More Subjects
Your Name
Instructor Name
Course Number
Date
American History: Reconstruction
Martin Luther King Jr. wrote A Letter from Birmingham Jail in 1963 and SNCC documents are the main source of protesting against the treatment black people in Birmingham, Alabama. These documents leads to successful movement in favors of black people. Martin Luther King is also the love of justice. In his famous letter from Birmingham, written in prison in 1963, King sets out his concept of justice.
In April 1963, Negro demonstrations led by Martin Luther King were held in Birmingham. Eight clerics, representatives of different religions, published an open letter to King with a request to stop the demonstrations. In their message, they called for submission to the decisions of the court on racial issues, criticized visitors for organizing demonstrations and approved "calm actions" of the police and authorities during them (King Jr, Martin Luther).

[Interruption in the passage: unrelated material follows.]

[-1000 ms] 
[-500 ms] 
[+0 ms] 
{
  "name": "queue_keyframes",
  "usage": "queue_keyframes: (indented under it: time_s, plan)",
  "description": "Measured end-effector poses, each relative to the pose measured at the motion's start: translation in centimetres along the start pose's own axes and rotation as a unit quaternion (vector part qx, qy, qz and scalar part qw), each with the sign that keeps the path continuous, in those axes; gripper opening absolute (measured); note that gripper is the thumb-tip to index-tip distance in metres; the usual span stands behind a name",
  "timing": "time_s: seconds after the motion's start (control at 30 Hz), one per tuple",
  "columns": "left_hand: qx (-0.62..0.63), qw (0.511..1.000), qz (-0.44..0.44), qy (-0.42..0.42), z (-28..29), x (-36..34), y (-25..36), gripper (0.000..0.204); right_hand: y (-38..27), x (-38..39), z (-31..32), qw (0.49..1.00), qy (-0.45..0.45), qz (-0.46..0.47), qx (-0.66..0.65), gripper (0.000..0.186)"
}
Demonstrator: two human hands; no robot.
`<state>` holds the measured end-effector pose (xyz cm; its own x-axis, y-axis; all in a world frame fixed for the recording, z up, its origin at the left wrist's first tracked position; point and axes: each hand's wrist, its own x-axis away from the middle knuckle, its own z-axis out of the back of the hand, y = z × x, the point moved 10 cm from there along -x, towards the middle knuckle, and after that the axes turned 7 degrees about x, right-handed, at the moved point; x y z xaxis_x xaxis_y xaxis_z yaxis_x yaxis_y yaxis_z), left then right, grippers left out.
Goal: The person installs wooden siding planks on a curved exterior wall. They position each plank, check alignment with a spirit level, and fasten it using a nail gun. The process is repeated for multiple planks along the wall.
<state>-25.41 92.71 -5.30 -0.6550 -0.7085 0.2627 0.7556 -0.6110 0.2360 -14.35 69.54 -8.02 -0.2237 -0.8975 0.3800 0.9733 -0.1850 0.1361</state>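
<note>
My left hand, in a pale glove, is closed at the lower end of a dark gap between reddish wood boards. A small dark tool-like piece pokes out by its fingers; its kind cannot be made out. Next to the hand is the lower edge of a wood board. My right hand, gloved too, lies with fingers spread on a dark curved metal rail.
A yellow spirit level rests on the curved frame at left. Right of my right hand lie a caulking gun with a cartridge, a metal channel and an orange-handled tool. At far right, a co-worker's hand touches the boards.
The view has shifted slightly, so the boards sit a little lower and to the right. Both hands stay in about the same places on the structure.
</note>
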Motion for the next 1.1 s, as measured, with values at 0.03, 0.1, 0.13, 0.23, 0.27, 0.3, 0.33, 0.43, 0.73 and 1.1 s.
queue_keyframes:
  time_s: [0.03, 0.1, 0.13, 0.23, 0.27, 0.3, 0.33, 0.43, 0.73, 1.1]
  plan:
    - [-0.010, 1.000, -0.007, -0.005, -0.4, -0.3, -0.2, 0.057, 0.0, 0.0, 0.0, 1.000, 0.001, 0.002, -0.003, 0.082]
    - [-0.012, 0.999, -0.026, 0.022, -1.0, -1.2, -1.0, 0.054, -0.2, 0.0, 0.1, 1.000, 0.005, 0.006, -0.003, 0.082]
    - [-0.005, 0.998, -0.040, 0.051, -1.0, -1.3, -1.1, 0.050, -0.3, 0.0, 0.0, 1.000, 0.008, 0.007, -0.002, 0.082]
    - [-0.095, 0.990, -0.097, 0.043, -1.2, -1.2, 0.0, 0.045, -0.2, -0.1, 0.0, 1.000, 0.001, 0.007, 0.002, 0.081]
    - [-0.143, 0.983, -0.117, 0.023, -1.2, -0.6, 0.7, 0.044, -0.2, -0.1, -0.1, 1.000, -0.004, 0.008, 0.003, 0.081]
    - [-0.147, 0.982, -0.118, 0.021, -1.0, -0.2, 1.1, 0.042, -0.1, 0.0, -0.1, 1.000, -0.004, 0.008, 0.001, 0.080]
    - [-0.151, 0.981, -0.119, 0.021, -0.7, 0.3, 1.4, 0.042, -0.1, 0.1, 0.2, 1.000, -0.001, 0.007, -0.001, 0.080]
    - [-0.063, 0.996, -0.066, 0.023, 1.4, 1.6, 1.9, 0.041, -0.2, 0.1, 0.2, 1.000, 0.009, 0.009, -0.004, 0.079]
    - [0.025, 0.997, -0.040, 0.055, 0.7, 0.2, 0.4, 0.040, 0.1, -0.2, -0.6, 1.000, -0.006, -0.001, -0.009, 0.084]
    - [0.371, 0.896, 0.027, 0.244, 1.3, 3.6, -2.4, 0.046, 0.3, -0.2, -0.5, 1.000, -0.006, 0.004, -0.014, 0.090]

Luther refused to stop the peaceful demonstrations and they put him in prison, where he wrote his answer to the priests. For King, love is first and foremost the love of humanity, the crowning glory of creation. Socrates, in Plato's Banquet, describes love in three stages: it is first of all an aspiration of all living beings to immortality, a means for everyone to transcend their own finiteness, among others through reproduction. More deeply, love is birth in the beauty of wisdom and virtue, "the most beautiful part of which is that which relates to the government of states and families and which is called prudence and justice". Finally, it is an elevation of the human soul to absolute beauty, beauty in itself, what King calls "elevation to God." He who nourishes this conception of love will naturally want everyone to have access to this happiness and therefore he will work to make society and men better, Socrates tells us. We find the same idea in King, for whom love has a redemptive power; he is able to turn people into good.
The purpose of this document is to study the abbreviations of the Student Non-Violent Coordinating Committee (1960) signaled in SNCC at its creation, and pronounced in 1962 by the popular fringe of this organization for the civil rights of African Americans. The SNCC pioneered the civil rights campaigns of the early sixties (Freedom Rides 6 or the Mississippi Freedom Summer). In 1962, as a result of the boycott of buses, clashes between students and police broke out.
The SNCC base is becoming increasingly hostile to the strategy of non-violence, and the differences with the SCLC are becoming more important, before appearing in the open in 1965 during the march from Selma to Montgomery 8. This year marks the disintegration of the fragile coalition of black militants: the SNCC rejects the "bourgeois values" advocated by King, defended by the press and supported by government forces. But most of all, faced with the trivialization of police brutality or individual against blacks, many of longer believe in non-violence and integration (Carson). In 1966, the SNCC came under the governance of Stokely Carmichael, who replaced John Lewis, considered too moderate because close to Luther King, and turned to the dissemination of ideas of Black Power and to the challenge of the Vietnam War, opponent counter-violence to violence and openly advocating armed struggle, like the Black Panthers.
To conclude, Martin Luther King Jr. wrote A Letter from Birmingham Jail in 1963 and SNCC documents are the main source of protesting against the treatment black people in Birmingham, Alabama. Both the primary sources explain that the Black Power encourages the black community to become aware of its identity, its roots, its history and its culture and insists on the need to assume its identity, bringing out the notion of black pride (Black Pride).
Works Cited
Carson, Clayborne. In Struggle: SNCC and the Black Awakening of the 1960s. Harvard University Press, (1995).
King Jr, Martin Luther. "Letter from Birmingham Jail (1963)." Martin Luther King Jr., Malcolm X, and the Civil Rights Struggle of the 1950s and 1960s: A Brief History with Documents (1963).